URL de la pétition et URL Courte : http://1777.lapetition.be/

Cette pétition est venue à l’idée d’un parent qui n’a plus vu sa fille depuis quatre ans, à la suite du rapt de l’enfant par l’autre parent, vers l’Allemagne. Aucune autorité n’a eu le courage de s’y opposer. Ce parent a été rejoint par des pères et des mères, victimes également de la détermination d’un ex conjoint, ou compagnon, à recourir à la prise d’otage pour « régler ses comptes ».

Quand, ne voulant pas confronter la faiblesse de son pouvoir à la volonté puissante des parents aliénateurs, le Politique autorise le rapt, ou la non présentation d’enfant, ou feint d’ignorer l’existence de ces phénomènes, le premier résultat est la perte de tout contact entre l’enfant et le parent laissé pour compte. Le deuxième est la destruction de l’enfant, dans les mains d’un parent unique et manipulateur, devant des autorités amorphes et hypocrites, qui nous inculquent ainsi le mépris de la Loi.

C’est contre cette fausse ignorance et cette vraie lâcheté, de la part des autorités, que notre pétition veut lutter. Le but de notre action est d’appeler les autorités à un changement de mentalité. Les lois contre la maltraitance existent dans la plupart des pays d’Europe ; mille et une fausses excuses font qu’elles sont trop rarement appliquées. Il faut dorénavant que l’Autorité ose reconnaître les maltraitances, ose appliquer les lois. Le rapt parental et la non présentation de l’enfant sont des maltraitances.

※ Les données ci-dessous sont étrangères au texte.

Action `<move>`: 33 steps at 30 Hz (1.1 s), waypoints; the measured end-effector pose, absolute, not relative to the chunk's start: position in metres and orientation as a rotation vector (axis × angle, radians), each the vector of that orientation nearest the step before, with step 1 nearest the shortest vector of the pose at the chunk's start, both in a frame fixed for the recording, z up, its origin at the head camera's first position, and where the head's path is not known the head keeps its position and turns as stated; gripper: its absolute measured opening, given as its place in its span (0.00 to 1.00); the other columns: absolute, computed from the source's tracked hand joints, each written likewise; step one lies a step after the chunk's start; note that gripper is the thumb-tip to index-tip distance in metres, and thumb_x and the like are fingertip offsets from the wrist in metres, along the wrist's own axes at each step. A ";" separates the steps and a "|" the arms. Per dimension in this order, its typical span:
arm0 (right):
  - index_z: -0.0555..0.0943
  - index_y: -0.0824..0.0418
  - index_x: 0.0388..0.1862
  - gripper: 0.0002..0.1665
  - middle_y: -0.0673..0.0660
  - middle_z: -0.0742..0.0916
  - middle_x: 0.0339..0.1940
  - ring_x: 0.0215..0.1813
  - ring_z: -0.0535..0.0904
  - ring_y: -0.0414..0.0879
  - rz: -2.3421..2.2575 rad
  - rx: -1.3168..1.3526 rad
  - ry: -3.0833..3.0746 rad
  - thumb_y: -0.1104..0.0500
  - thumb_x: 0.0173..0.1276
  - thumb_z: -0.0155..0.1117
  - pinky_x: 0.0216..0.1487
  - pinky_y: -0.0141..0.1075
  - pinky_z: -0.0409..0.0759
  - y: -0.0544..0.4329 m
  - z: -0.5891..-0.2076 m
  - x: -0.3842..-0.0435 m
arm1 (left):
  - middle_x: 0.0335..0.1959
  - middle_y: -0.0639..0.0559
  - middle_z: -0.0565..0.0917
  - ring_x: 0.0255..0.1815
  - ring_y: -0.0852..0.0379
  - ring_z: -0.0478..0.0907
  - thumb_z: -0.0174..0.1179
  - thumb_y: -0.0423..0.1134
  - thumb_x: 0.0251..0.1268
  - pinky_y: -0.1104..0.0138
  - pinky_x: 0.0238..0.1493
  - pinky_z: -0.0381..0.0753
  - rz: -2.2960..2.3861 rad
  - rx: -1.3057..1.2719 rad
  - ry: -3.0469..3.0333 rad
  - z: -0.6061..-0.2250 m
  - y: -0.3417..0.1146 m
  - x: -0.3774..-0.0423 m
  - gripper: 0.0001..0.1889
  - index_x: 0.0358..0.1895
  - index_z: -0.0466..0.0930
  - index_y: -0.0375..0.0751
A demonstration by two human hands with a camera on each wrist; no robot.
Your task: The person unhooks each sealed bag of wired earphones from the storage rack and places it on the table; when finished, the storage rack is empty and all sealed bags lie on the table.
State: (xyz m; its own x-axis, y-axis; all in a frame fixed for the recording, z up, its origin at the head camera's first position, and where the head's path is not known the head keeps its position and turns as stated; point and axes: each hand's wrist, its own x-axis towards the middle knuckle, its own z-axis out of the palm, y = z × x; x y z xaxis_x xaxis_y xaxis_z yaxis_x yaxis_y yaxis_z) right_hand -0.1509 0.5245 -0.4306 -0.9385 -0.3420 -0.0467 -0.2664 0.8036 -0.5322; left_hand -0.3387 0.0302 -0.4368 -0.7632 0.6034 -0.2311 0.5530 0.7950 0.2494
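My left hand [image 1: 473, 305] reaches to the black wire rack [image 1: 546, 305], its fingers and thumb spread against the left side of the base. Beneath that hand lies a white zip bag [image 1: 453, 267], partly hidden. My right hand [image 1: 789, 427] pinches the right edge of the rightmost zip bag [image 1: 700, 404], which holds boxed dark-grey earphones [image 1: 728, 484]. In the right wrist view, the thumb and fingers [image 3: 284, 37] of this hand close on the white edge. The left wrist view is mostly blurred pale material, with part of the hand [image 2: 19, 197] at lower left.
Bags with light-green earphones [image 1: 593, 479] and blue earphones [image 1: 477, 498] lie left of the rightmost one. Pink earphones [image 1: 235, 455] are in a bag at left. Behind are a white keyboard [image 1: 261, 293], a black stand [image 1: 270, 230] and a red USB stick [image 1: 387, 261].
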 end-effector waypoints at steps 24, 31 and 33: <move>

La Pétition : Il s’agit d’une déclaration de principes. Chaque enfant a le droit d’avoir un contact régulier avec ses parents. Chaque parent a le droit d’avoir un contact régulier avec son, ou ses, enfant(s). Diverses lois qui protègent ce rapport entre parents et enfants existent, dans la plupart des pays d’Europe ; mais leur application se fait avec le plus grand laxisme, voire avec lâcheté. Ainsi, les responsables de la justice et ceux de l’administration ; les politiques et les directeurs d’écoles ; les médecins et les psychologues ne sont guère courageux. Par son refus de réagir face à cette forme de maltraitance de l’enfant, l’Europe des 25, n’est plus capable de protéger les fondements éthiques de notre société.

Ce n’est pas que les lois sont mal faites, c’est que les hommes de loi, chargés de les appliquer, sont lâches. C’est pour cela que cette pétition existe : elle demande une chose : le retour au respect du droit, à l’application des lois ; l’autorité politique et surtout judiciaire droit redevenir courageuse ; les spécialistes doivent quitter leur approbation implicite du laisser-faire, du laisser détruire l’enfant, pour, au contraire, suggérer l’interdiction du crime, et la reconstruction de l’enfant. La justice semble trop souvent imperméable à l'éthique et n'être sensible qu'à la détermination, même à nuire, des acteurs du débat judiciaire. Il nous faut donc prouver que la détermination des citoyens, soucieux du bonheur de l’enfant, est plus forte que celle des parents vindicatifs… et adeptes de la prise d’otage.